You also don’t have any friends who can assist you, unless you rope in up to three other players for some online co-op. I haven’t had the opportunity to try this mode yet, but I wouldn’t be surprised if adding more people ends up multiplying the chaos rather than dividing it.
This means that it’s entirely up to you to figure out how to load up your cargo, haul it across the undulating Martian landscape, then deposit it in the correct location all by yourself.
That cliff appeared out of nowhere, officer
Aside from the cargo itself and your own limitations, your biggest enemy in Mars First Logistics is the terrain.
As a general rule, I usually approach driving games by fanging it and riding eternal on the Fury Road. This philosophy does not serve you in Mars First Logistics. Mars’ landscape is filled with rolling hills, steep cliffs, and rock outcroppings which, when approached at a decent velocity, can very easily send your vehicle tumbling across the sand.
It is due to this that there is a vehicle reset button, which will handily right you whenever you end up on your back, spinning your wheels in the air like a sad overturned turtle. There is also a task reset button, so if you spill your crate of oranges you can just restart the whole mission rather than try to pick up all the fruit. You will probably use both a lot.
I will say that I wish my turning circle was tighter. So often I only needed the tiniest adjustment to make my positioning perfect, but ended up drawing massive tyre track circles across every surface on Mars. Still, I suppose that’s part of the challenge for some. If you’ve ever played Rocket League, you’ll have a decent idea of how these space buggies handle.
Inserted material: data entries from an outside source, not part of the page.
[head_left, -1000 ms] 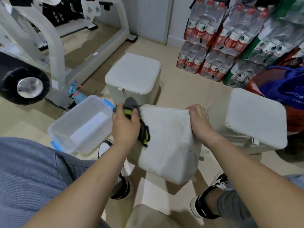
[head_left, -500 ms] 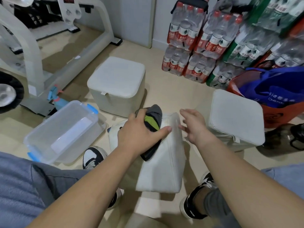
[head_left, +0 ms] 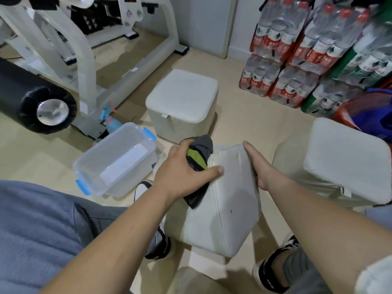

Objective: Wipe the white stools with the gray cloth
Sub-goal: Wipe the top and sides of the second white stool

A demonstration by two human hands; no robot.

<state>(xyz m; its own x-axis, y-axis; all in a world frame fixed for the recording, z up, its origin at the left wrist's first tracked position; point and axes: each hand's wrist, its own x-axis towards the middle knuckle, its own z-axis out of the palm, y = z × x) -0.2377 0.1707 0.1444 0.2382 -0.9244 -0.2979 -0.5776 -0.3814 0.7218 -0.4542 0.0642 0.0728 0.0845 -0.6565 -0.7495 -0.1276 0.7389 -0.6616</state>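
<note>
Clutching gray cloth (head_left: 201,156) at tilted stool (head_left: 233,200) edge, left hand (head_left: 180,176); right hand (head_left: 262,169) opposite.

A: What is the floor (head_left: 250,115) like?
B: Pale and smooth, a bit shiny.
A: And at the back?
B: A light wall (head_left: 240,28). Packs of water bottles (head_left: 297,60) are piled up on the right.
A: And on the left?
B: A big white machine frame (head_left: 170,28) with a black roller (head_left: 19,96). A clear plastic box (head_left: 99,145) sits on the floor nearby.
</note>
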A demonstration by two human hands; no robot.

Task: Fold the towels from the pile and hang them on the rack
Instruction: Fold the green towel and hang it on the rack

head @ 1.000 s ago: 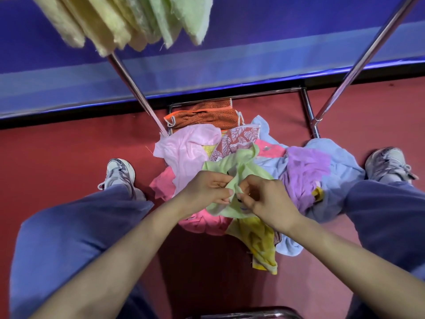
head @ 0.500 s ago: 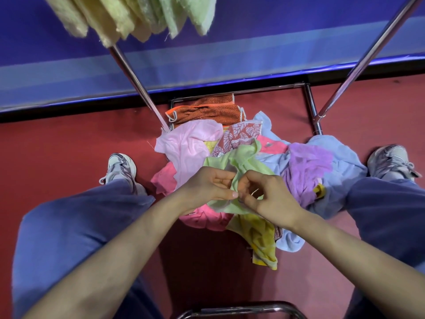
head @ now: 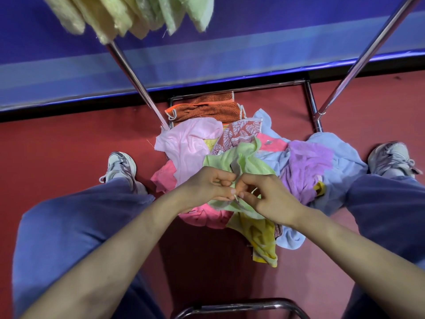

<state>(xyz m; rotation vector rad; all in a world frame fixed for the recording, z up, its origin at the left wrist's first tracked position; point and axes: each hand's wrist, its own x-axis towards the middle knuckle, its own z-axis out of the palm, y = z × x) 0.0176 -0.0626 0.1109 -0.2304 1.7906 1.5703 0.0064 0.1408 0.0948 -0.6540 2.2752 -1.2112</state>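
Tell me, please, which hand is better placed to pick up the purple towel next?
Right, probably. The purple towel lies just beyond the right hand; the left hand would have to cross over. Both hands pinch the green towel, so one must let go.

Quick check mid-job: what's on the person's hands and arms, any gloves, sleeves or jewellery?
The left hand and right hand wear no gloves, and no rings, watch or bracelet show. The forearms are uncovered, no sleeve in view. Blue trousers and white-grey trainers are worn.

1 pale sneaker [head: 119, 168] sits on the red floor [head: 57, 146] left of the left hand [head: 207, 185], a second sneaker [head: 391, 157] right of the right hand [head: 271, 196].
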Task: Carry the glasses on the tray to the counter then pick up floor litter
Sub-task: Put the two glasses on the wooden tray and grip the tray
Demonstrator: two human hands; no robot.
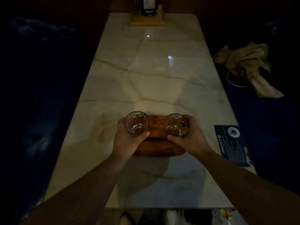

I also have questions about what the enormous watering can is actually being used for, as I’m fairly certain an entire astronaut could fit inside it. A watering can that’s too big for a human to lift seems like one of the most pointless objects you could have on Mars. But it’s best if you don’t think about Mars First Logistics‘ logistics too much — at least in areas not involving building a machine to transport an item from one place to another.
I am but a simple space buggy. Mine is not to reason why. Mine is to haul boxes of giant potatoes across Mars.
Mars First Logistics is currently available on Steam in early access. A full release date has not yet been announced, but is expected some time in 2024.